Self-Assembly of Biologically Inspired Complex Functional Materials
C. Jeffrey Brinker, Sandia National Laboratories and the University of New Mexico
Nature combines hard and soft materials, often in hierarchical architectures, to get synergistic, optimized properties with proven, complex functionalities. Emulating such natural designs in robust engineering materials using efficient processing approaches represents a fundamental challenge to materials chemists. This presentation will review progress on understanding so-called ‘evaporation-induced silica/surfactant self-assembly’ (EISA) as a simple, general means to prepare porous thin-film nanostructures. Such porous materials are of interest for membranes, low-dielectric-constant (low- k ) insulators, and even ‘nano-valves’ that open and close in response to an external stimulus. EISA can also be used to simultaneously organize hydrophilic and hydrophobic precursors into hybrid nanocomposites that are optically or chemically polymerizable, patternable, or adjustable.

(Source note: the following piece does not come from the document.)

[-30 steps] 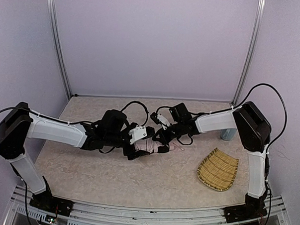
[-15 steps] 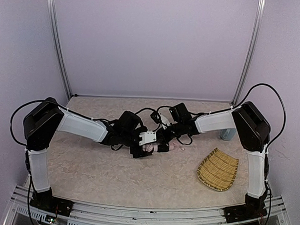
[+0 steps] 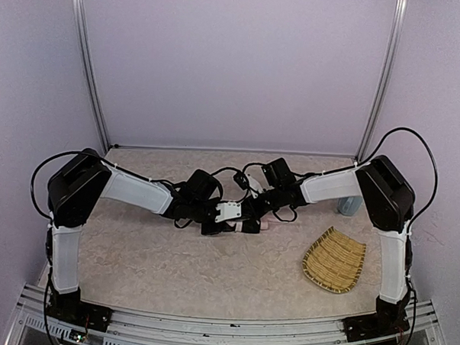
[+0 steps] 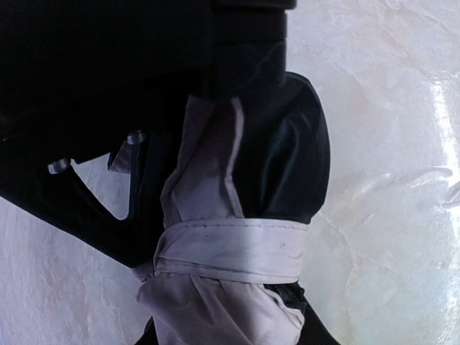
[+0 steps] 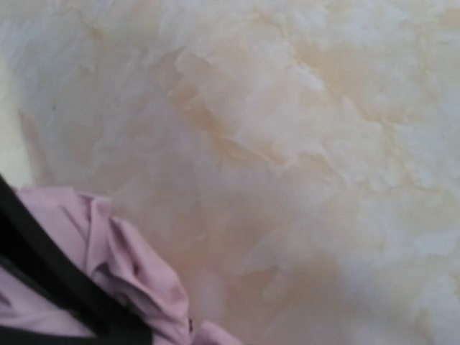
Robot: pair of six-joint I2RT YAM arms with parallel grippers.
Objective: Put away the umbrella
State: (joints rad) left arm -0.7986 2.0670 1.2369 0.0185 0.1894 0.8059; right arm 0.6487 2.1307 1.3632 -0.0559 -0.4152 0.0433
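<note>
Marbled tabletop [image 3: 172, 265], strapped pink umbrella [image 4: 215, 309], left tool [image 3: 247, 224] against it

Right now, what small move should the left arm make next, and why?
Probably close the left fingers firmly around the umbrella: its strap already wraps the pink bundle, which lies on the table, apart from the woven straw tray.

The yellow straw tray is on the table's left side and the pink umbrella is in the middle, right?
No, the woven yellow straw tray is on the right side, the top view shows; the pale pink umbrella is in the middle.
</note>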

In constructing composite structures, a significant challenge is how to controllably organize or define multiple materials on multiple length scales. To address this challenge, we have combined sol-gel chemistry with molecular self-assembly in several evaporation-driven processing procedures collectively referred to as evaporation-induced self-assembly (EISA). EISA starts with a silica/water/surfactant system diluted with ethanol to create a homogeneous solution. We rely on ethanol and water evaporation during dip-coating (or other coating methods) to progressively concentrate surfactant and silica in the depositing film, driving micelle formation and subsequent continuous self-assembly of silica/surfactant thin film mesophases. One of the crucial aspects of this process, in terms of the sol-gel chemistry, is to work under conditions where the condensation rate of the hydrophilic silicic acid precursors ( º Si-OH) is minimized. The idea is to avoid gelation that would kinetically trap the system at an intermediate non-equilibrium state. We want the structure to self-assemble then solidify, with the addition of a siloxane condensation catalyst or by heating, to form the desired mesostructured product. Operating at an acidic pH (pH = 2) minimizes the condensation rate of silanols to form siloxanes Si-O-SiIn addition, hydrogen bonding and electrostatic interactions between silanols and hydrophilic surfactant head groups can further reduce the condensation rate. These combined factors maintain the depositing film in a fluid state, even beyond the point where ethanol and water are largely evaporated. This allows the deposited film to be self-healing and enables the use of virtually any evaporation-driven process (spin-coating, inkjet printing, or aerosol processing) to create ordered nanostructured films, patterns, or particles.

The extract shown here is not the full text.